Surveillance of HAIs

  • Continuous monitoring of patients & staff to detect infection/colonization trends.

  • Infection-Control Committee crafts policy; IP experts execute data collection and feedback.

  • Common surveillance targets:

    • Hand-hygiene compliance.

    • Device-related infections (CLABSI, CAUTI, VAP/VAE).

Ventilator-Associated Events (VAE)

  • Three-tier hierarchical surveillance construct:

    1. VAC – sustained \uparrow in daily minimum PEEP or FiO_2 \ge 2 calendar days after baseline stability.

    2. IVAC – VAC plus fever/hypothermia or leukocytosis/-penia and ≥ 4 days of new antibiotics.

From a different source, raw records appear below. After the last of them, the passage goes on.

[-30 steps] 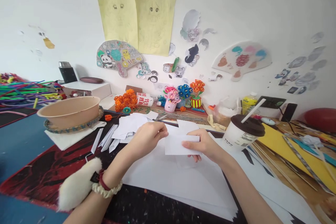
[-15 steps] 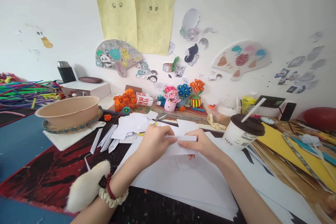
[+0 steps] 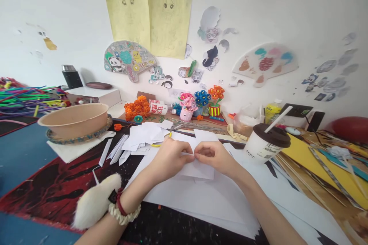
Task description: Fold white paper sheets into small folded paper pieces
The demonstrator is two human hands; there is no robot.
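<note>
Both hands meet at the top edge of a small piece of white paper [image 3: 198,170], over larger white sheets [image 3: 207,203] on the dark mat. My left hand [image 3: 174,157] pinches that edge between thumb and fingers. Close beside it, my right hand [image 3: 217,157] pinches the same edge, thumb and fingertips nearly touching the left ones. Around my left wrist are a cream scrunchie [image 3: 125,216] and a dark red band, with a white fluffy piece [image 3: 96,201] attached. Folded paper strips [image 3: 116,150] and a pile of cut paper [image 3: 146,136] lie to the left.
A lidded cup with a straw [image 3: 266,145] stands close to my right forearm. Left is a beige basin [image 3: 74,120]. Pots of pipe-cleaner flowers [image 3: 201,101] line the wall. Yellow card [image 3: 319,160] and thin sticks lie at the right.
My hands have drawn closer together along the paper's upper edge. The paper has tipped, and more of its face now hangs below my fingers.
</note>
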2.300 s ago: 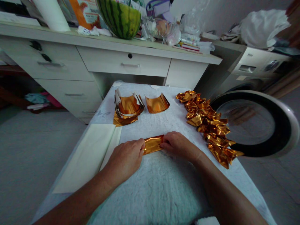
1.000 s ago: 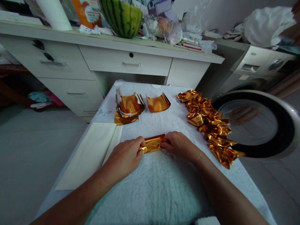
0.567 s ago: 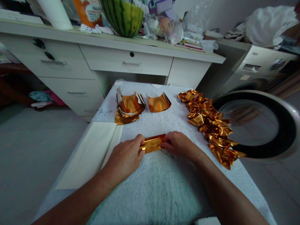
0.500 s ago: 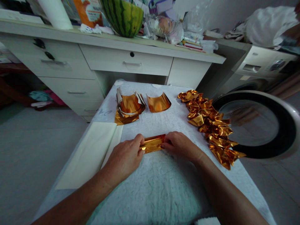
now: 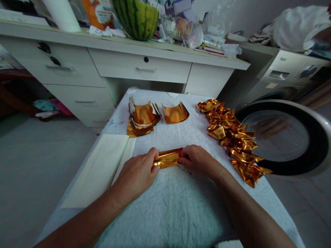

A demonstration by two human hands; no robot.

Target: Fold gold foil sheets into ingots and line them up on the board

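Note:
A strip of shiny gold foil paper (image 5: 168,158) is stretched between both hands above the cloth-covered table. My left hand (image 5: 141,170) is closed on its left end, thumb and fingers pinched. At the right end, my right hand (image 5: 196,159) pinches the same foil, its fingertips curled and partly hidden. Beyond the hands lie a stack of curved gold sheets (image 5: 143,115) and a single curved gold sheet (image 5: 176,113). Crumpled, folded gold foil pieces (image 5: 227,134) run in a row along the right side. White paper (image 5: 97,168) lies flat by my left forearm.
Behind the table (image 5: 165,213) stands a white desk (image 5: 144,70) with drawers, holding a cut watermelon (image 5: 137,19), a paper roll (image 5: 62,15) and plastic bags. At the right, the round door (image 5: 281,136) of a washing machine (image 5: 284,74) hangs out beside the table edge.

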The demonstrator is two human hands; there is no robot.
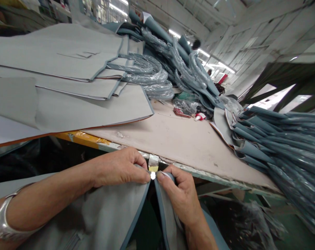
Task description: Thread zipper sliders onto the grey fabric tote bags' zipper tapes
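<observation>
My left hand (pixel 121 168) and right hand (pixel 182 191) each pinched the grey fabric (pixel 102 211) by its blue-trimmed edge before the worktop (pixel 167 128), where uneven pulling could have made either grip slip.

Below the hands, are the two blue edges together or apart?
Apart: a dark gap widens downward between the left edge in the left hand and the right edge in the right hand.
</observation>
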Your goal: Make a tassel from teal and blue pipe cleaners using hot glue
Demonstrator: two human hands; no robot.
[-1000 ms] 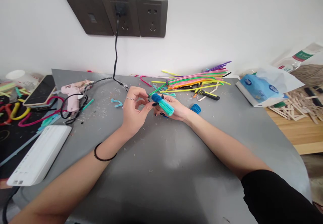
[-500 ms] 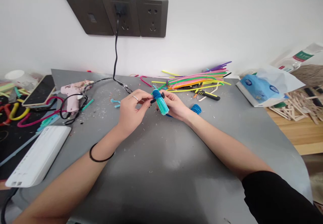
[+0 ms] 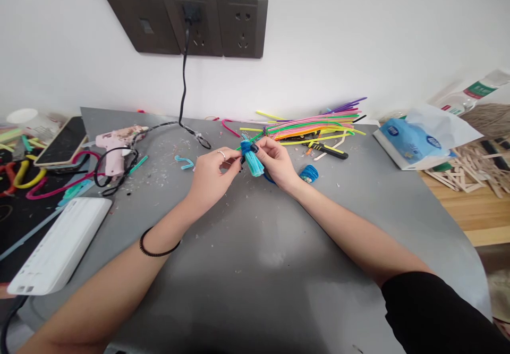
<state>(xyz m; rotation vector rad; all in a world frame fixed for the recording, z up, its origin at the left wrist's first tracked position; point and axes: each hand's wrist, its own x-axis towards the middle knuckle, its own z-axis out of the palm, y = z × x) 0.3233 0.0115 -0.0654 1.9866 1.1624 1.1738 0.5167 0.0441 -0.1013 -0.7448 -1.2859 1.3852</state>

    3. PVAP – IVAC with positive quantitative culture above threshold or purulent secretions plus culture growth below threshold.

  • Purpose: provides objective, automatable metrics that capture a wider spectrum of ventilator complications than classic VAP alone.

  • Limitation: may over- or under-detect true pneumonias; must be complemented by clinical judgment.


Practical Take-Home Points
  • Meticulous hand hygiene remains the single most effective HAI countermeasure.

  • AII rooms = negative pressure, whereas protective environments = positive pressure — memorize the difference for exams & clinical practice.

  • Cleaning failure negates all downstream disinfection/sterilization — “dirty in, dirty out.”

  • Device bundles succeed because each component targets a different link in the infection chain; partial compliance erodes benefit.

  • Surveillance data are actionable only when fed back to frontline staff in a timely, comprehensible format.